Districts of Extermination

German Ghettos for Jews in Occupied Lublin

A group of people standing on the street, a man riding a bicycle, city buildings in the background
The exhibition shows the multidimensional history of the ghetto at Podzamcze and the Lublin’s secondary ghetto at Majdan Tatarski.

Important information

Temporary exhibitionArchival
  • Exhibition date:24.03.2016 - 28.02.2018
  • Place:Lublin, State Museum at Majdanek
  • Translation:Witold Wojtaszko
  • Language version:Polish, English
  • Artistic design:Izabela Tomasiewicz

The exhibition has been prepared in two independent forms and was presented both in the Lublin’s city centre (from March to May 2017) and in the State Museum at Majdanek. In that way, the memory of the ghetto and its inhabitants was evoked in both spaces connected with the Jews of Lublin – where they used to live, and where they were murdered in the Holocaust.

Creation of the Ghetto at Podzamcze

On 24 March 1941, the German occupiers established a ghetto in Lublin’s historic Jewish quarter with around 34,000 inhabitants. The area was enclosed and isolated from the remaining parts of the city. For Lublin’s Jews, the forced resettlement resulted with dramatic collapse of their living conditions – food shortages, lack of medical care and no access to basic hygiene measures.

A city street, a group of people walking among tenement houses, two men carrying bundles.
Jews in Lublin’s Grodzka Street, 1940/1941.
A black-and-white historical photograph showing urban buildings; people are walking along the street in front of them; in the foreground, a woman in a dress; in the center, a man is pushing a bicycle; on the left, a sign reading: Getto! Betreten fur Wermacht Verboten
Board placed at the entry into the Podzamcze ghetto near the junction of Ruska and Targowa streets.

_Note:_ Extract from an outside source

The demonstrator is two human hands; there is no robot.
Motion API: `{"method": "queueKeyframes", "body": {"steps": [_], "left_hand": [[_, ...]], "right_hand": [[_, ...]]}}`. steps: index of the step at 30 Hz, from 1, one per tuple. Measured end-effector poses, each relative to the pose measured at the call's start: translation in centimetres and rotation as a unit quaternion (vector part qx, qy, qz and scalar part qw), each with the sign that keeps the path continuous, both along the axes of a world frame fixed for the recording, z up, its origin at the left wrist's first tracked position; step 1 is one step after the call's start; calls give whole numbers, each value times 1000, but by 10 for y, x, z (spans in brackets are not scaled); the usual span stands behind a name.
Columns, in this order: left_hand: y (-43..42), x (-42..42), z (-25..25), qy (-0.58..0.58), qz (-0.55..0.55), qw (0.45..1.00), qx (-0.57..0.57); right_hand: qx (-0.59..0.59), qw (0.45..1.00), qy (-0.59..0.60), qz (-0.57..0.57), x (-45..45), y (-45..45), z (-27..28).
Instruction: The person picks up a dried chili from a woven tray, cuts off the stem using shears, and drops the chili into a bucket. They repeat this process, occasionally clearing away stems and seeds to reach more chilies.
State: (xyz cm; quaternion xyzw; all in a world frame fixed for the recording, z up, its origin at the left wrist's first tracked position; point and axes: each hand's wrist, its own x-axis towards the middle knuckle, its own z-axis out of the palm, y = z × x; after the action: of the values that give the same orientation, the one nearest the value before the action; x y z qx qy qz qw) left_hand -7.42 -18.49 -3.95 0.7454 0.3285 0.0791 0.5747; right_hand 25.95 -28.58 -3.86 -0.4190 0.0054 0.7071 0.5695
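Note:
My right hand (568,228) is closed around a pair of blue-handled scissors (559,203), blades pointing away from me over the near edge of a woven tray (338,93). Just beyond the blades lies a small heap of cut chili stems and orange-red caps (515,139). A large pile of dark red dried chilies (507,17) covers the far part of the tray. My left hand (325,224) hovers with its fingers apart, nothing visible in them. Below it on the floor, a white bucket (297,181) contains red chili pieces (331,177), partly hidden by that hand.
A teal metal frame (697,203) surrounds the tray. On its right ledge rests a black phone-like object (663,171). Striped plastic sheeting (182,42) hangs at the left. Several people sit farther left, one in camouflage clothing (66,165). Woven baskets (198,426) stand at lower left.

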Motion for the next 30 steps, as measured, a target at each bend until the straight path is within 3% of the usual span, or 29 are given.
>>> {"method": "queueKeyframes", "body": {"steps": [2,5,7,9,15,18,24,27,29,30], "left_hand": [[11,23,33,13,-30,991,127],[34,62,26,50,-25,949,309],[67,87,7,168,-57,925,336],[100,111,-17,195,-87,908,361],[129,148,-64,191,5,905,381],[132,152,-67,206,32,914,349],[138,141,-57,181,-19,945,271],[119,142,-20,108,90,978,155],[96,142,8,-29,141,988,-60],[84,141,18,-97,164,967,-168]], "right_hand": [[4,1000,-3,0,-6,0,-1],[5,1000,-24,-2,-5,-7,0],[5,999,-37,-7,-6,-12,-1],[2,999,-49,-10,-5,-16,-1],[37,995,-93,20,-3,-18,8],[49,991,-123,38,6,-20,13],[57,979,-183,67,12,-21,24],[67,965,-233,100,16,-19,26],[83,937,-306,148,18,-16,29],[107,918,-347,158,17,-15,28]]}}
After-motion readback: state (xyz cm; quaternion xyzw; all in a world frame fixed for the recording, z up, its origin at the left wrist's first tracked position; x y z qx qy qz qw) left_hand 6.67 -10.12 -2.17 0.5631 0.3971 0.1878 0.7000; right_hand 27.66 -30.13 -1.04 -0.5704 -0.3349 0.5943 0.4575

Ghetto Liquidation and Deportations to Bełżec

The liquidation of the ghetto at Podzamcze began on 17 March 1942. The Germans deported around 28,000 Jews to the extermination camp in Bełżec throughout March and April 1942. They were all murdered in the gas chambers. Those measures were applied within operation “Reinhardt” – the programme of exterminating all Jews residing in the General Government. Those who remained in the Podzamcze ghetto, were resettled to the secondary ghetto in the Majdan Tatarski quarter.

Portret trzyosobowej rodziny, mężczyzna z grzywką ułożoną w formie loków, ok 5 letni chłopiec oraz kobieta w białej bluzce ze stójką
Hersz Akerman with his daughter Małka and his son Berle-Berle. Over 40 members of the Akerman family were among the Jews, who were deported from Lublin to Bełżec in the spring of 1942.
A black-and-white historical photograph showing, in the foreground, a brick fence with an entrance running diagonally, and in the background, an imposing building with many windows
Municipal slaughterhouse in Lublin’s Zimna Street, which had its own railway ramp. From there, the Germans departed all transports of Lublin’s Jews to the extermination camp in Bełżec.

Majdan Tatarski Ghetto – Final Stage of the Holocaust

The ghetto at Majdan Tatarski functioned between April and November 1942. The Jews lived there in even worse conditions than at Podzamcze, struggling with overcrowding, hunger, and constant terror. On 9 November the final liquidation of the ghetto took place. Its residents were murdered at the Majdanek concentration camp, in the Sobibór death camp, some were shot in the nearby Krępiecki forest.

A yellowed Ausweis document in German, with a partially damaged photograph of a man, dated May 18, 1942.
J-Ausweis that permitted the residence of its bearer in the Majdan Tatarski ghetto.
A drawing showing a map of Lublin with the outlines of the ghettos on a yellow background
Ghetto boundaries marked on the wartime plan of Lublin.

Remembrance of the Victims

During the both ghettos’ functioning and in the camps their residents were deported to, around 40,000 Jews were murdered – the citizens of Lublin and the region, but also those resettled there from Łódź, Kalisz, Sieradz, Kraków, Warsaw, as well as from Germany and Czechia. Lublin – once among the most important and thriving Jewish communities of Europe – was almost completely deprived of the Jewish population.

Exhibition – Echo of History

The exhibition was opened on the 75th anniversary of the ghetto’s creation as a tribute to the victims’ suffering. It comprises 120 photographs and archival documents, which stem from Polish and foreign archives as well as from private collections. They were accompanied by over 50 testimonies given by people who survived the ghetto or witnessed its liquidation. Their words bring forth the memory of the people who perished, and of the city that was irreversibly altered by the Holocaust.

Fragment of an exhibition panel, inscription:  Districtis of Extermination, a woman in the background
A man standing in front of an exhibition
Krzysztof Banach during the exhibition opening in the State Museum at Majdanek.
Curatorial tour through the exhibition in Lublin.